Gramma, la tortuga de Galápagos apodada como la “reina del zoológico” de San Diego, falleció a la edad de 141 años. La entidad zoológica compartió la noticia de su deceso a través de sus redes sociales el martes 25 de noviembre de 2025. La muerte de Gramma ocurrió específicamente el 20 de noviembre. En su anuncio, el zoológico la describió como una presencia silenciosa y constante durante casi un siglo, un ícono querido y una embajadora extraordinaria para su especie. Se señaló que “con inmensa tristeza, compartimos su fallecimiento”.
Gramma fue testigo de la historia, viviendo lo suficiente para presenciar el paso de 20 presidentes estadounidenses, dos guerras mundiales y dos pandemias, además de numerosos hechos históricos y avances tecnológicos. La tortuga de Galápagos llegó al Zoológico de San Diego entre 1928 y 1931 como parte del primer grupo de tortugas de Galápagos en ser albergadas en el recinto. Aunque su fecha exacta de nacimiento es desconocida, los expertos del zoológico estiman que pudo haber alcanzado la edad de 141 años.
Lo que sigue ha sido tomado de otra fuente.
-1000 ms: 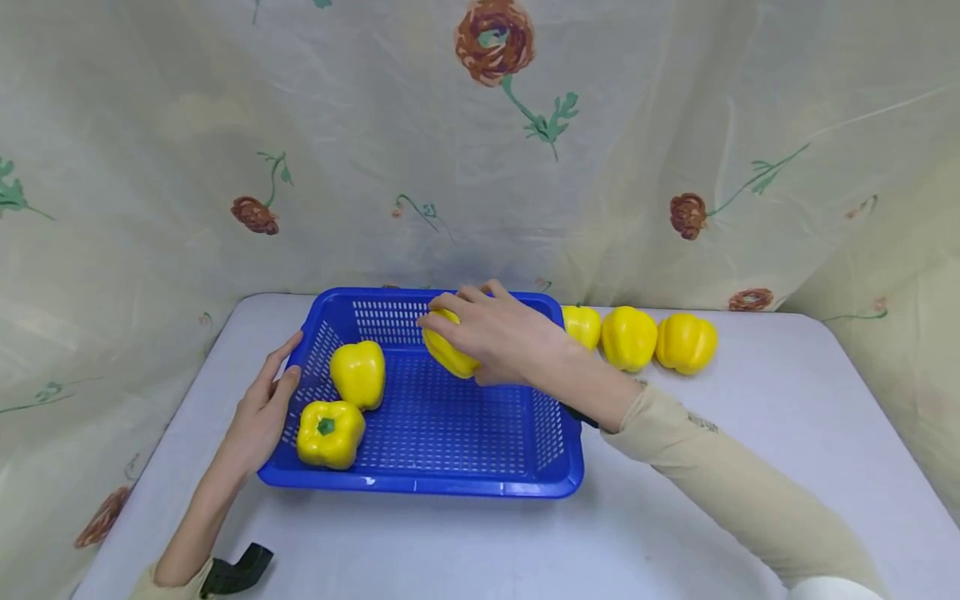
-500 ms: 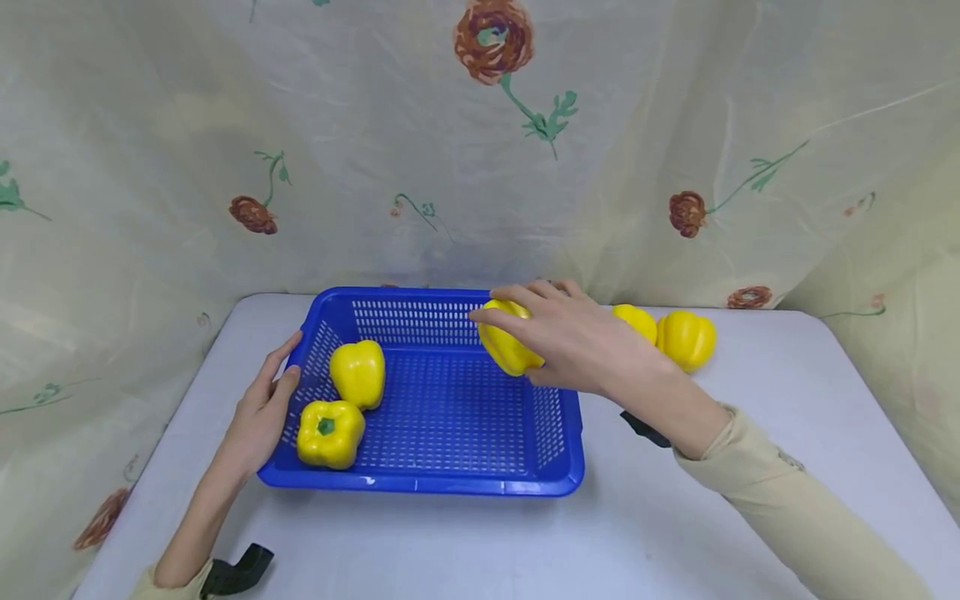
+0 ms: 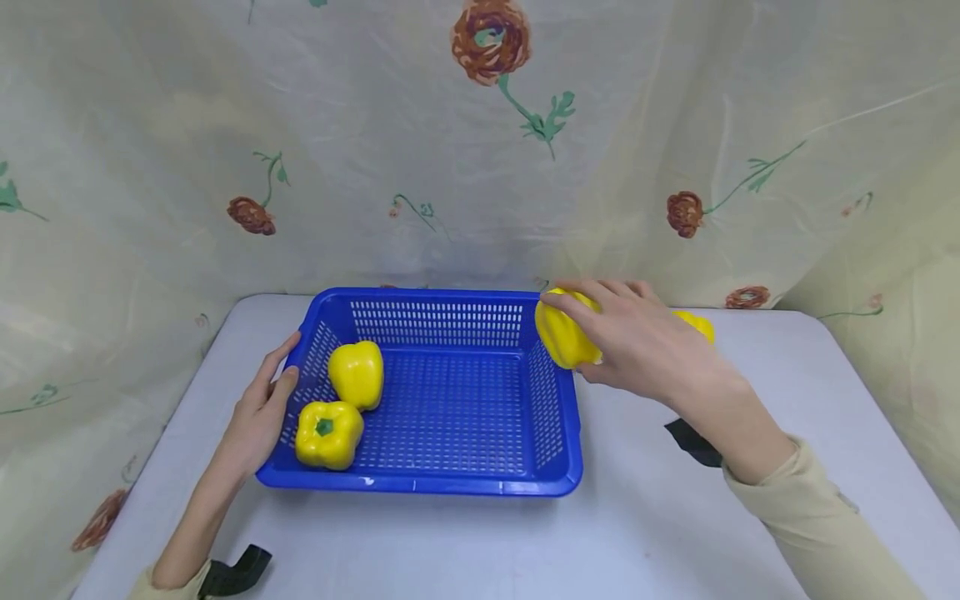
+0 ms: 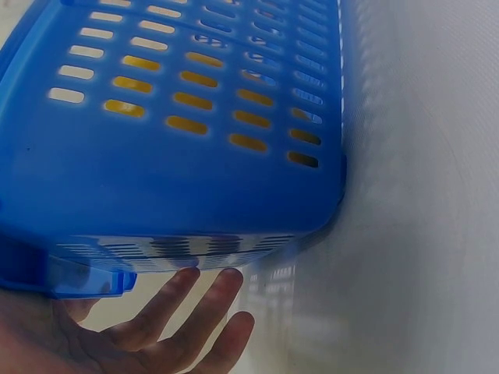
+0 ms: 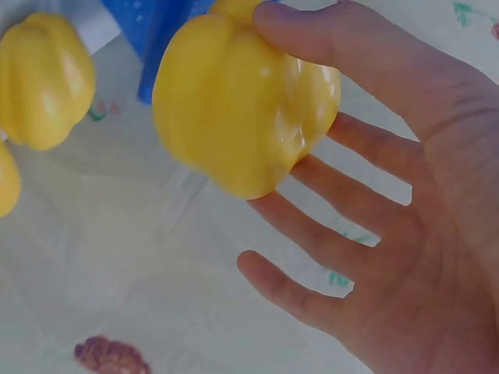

Los especialistas del zoológico tomaron la “compasiva y excepcionalmente difícil decisión de despedirla” después de monitorear sus problemas óseos derivados de su avanzada edad. El zoológico expresó que cuidar de una tortuga tan extraordinaria fue un privilegio. En cuanto a su dieta, a Gramma le gustaba comer especialmente la lechuga romana y el cactus, además de frutas. Una fotografía cedida por el zoológico muestra a Gramma comiendo una calabaza.
Gramma tocó con delicadeza innumerables vidas durante casi un siglo en San Diego como embajadora de la conservación de reptiles a nivel mundial. El comunicado destaca que pasó de aparecer en unas pocas fotografías en blanco y negro a convertirse en una estrella entrañable de las redes sociales. Las tortugas de Galápagos son conocidas por ser gigantes, pudiendo vivir más de 100 años en estado salvaje y casi el doble en cautiverio. El Zoológico de San Diego actualmente alberga 12 tortugas de Galápagos. Una de las más longevas registradas fue Harriet, que se estimó que tenía 175 años al momento de su muerte en Australia.